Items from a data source
####################

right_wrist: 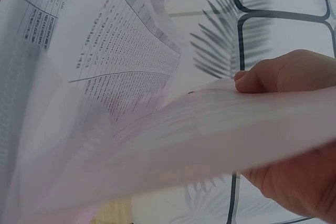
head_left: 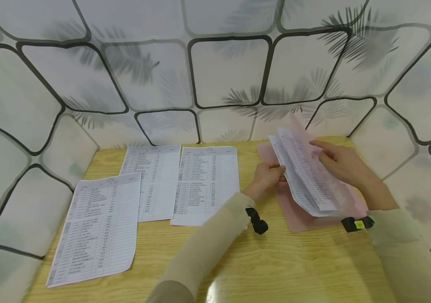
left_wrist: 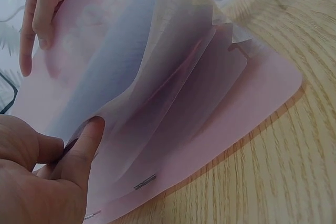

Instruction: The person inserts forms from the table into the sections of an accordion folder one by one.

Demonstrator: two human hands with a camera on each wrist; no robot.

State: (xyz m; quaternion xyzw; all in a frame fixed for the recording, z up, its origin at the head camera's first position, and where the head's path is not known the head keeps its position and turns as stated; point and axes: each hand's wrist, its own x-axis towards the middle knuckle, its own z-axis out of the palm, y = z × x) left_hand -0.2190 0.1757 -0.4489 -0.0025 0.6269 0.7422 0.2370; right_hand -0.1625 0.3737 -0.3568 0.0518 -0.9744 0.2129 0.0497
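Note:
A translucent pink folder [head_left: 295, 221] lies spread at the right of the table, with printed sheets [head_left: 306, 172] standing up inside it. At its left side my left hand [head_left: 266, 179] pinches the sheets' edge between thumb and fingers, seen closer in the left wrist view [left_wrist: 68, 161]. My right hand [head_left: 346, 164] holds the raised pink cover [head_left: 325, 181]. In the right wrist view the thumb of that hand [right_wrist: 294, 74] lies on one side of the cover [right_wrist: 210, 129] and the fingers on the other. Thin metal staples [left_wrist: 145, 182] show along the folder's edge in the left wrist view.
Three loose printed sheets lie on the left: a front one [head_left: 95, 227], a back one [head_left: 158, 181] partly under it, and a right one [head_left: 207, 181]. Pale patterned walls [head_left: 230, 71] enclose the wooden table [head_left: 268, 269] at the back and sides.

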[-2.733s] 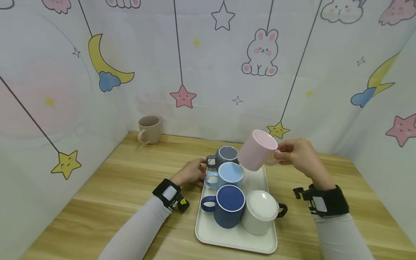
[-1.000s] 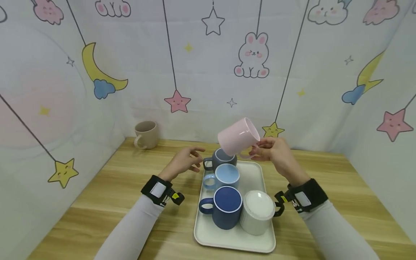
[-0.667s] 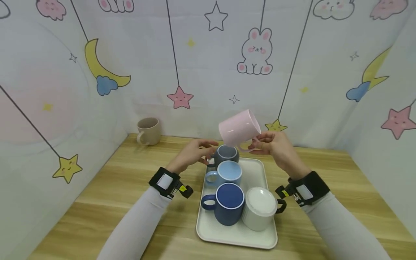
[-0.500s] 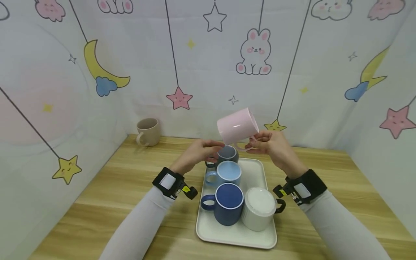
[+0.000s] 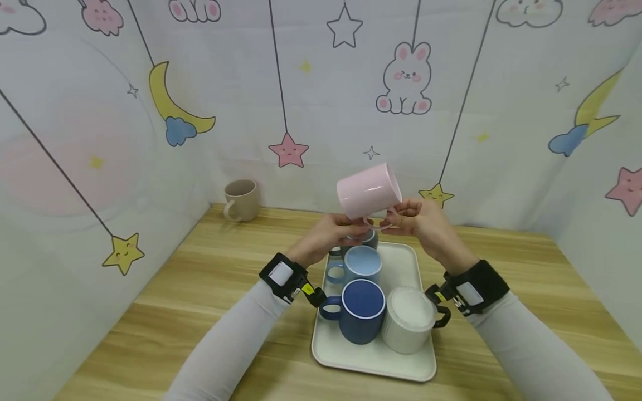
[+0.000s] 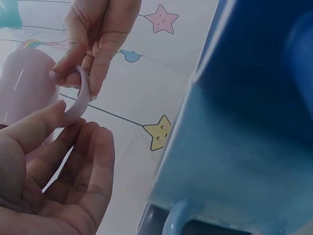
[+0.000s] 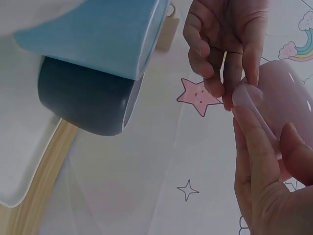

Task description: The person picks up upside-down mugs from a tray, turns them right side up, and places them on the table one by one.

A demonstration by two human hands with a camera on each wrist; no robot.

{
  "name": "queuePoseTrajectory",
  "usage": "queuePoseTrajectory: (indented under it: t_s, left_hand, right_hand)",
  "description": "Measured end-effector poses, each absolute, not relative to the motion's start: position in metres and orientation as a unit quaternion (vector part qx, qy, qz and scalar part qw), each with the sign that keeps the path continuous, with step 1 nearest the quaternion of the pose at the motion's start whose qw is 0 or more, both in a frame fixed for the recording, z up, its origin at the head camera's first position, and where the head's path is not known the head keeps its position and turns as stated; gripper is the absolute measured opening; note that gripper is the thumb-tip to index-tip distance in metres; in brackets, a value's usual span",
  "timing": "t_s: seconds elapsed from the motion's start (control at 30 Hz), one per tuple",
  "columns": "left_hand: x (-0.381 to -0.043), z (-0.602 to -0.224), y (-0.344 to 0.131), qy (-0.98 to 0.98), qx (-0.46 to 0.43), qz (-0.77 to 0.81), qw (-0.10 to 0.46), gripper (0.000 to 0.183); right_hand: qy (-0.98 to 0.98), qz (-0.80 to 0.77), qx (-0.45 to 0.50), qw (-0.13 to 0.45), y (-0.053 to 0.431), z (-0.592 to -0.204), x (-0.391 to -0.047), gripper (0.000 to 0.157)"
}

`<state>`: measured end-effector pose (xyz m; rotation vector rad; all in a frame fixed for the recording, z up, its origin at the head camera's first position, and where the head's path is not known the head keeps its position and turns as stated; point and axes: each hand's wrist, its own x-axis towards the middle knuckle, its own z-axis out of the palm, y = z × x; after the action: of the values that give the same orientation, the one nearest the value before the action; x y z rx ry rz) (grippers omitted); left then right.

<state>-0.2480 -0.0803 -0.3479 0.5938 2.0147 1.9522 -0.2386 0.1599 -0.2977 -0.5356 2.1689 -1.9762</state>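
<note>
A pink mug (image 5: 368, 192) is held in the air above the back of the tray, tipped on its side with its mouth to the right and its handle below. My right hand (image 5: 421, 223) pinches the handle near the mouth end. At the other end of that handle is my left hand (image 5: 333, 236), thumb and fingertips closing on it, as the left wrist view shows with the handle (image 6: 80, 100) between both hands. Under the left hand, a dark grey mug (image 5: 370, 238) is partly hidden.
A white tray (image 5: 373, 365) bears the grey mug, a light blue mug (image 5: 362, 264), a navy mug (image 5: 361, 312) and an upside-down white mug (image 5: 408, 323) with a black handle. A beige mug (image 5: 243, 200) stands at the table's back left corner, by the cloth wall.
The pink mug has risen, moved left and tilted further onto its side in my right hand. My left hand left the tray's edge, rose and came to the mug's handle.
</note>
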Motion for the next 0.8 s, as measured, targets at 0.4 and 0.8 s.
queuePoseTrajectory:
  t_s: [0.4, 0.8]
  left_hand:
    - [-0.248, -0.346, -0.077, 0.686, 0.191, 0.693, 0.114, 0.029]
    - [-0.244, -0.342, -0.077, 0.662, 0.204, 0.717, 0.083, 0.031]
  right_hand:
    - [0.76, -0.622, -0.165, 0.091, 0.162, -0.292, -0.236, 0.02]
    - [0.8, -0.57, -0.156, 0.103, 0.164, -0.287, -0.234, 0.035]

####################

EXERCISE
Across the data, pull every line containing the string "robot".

ANSWER BOX
Demonstrator: two human hands with a camera on each wrist; no robot.
A demonstration by two human hands with a camera on each wrist; no robot.

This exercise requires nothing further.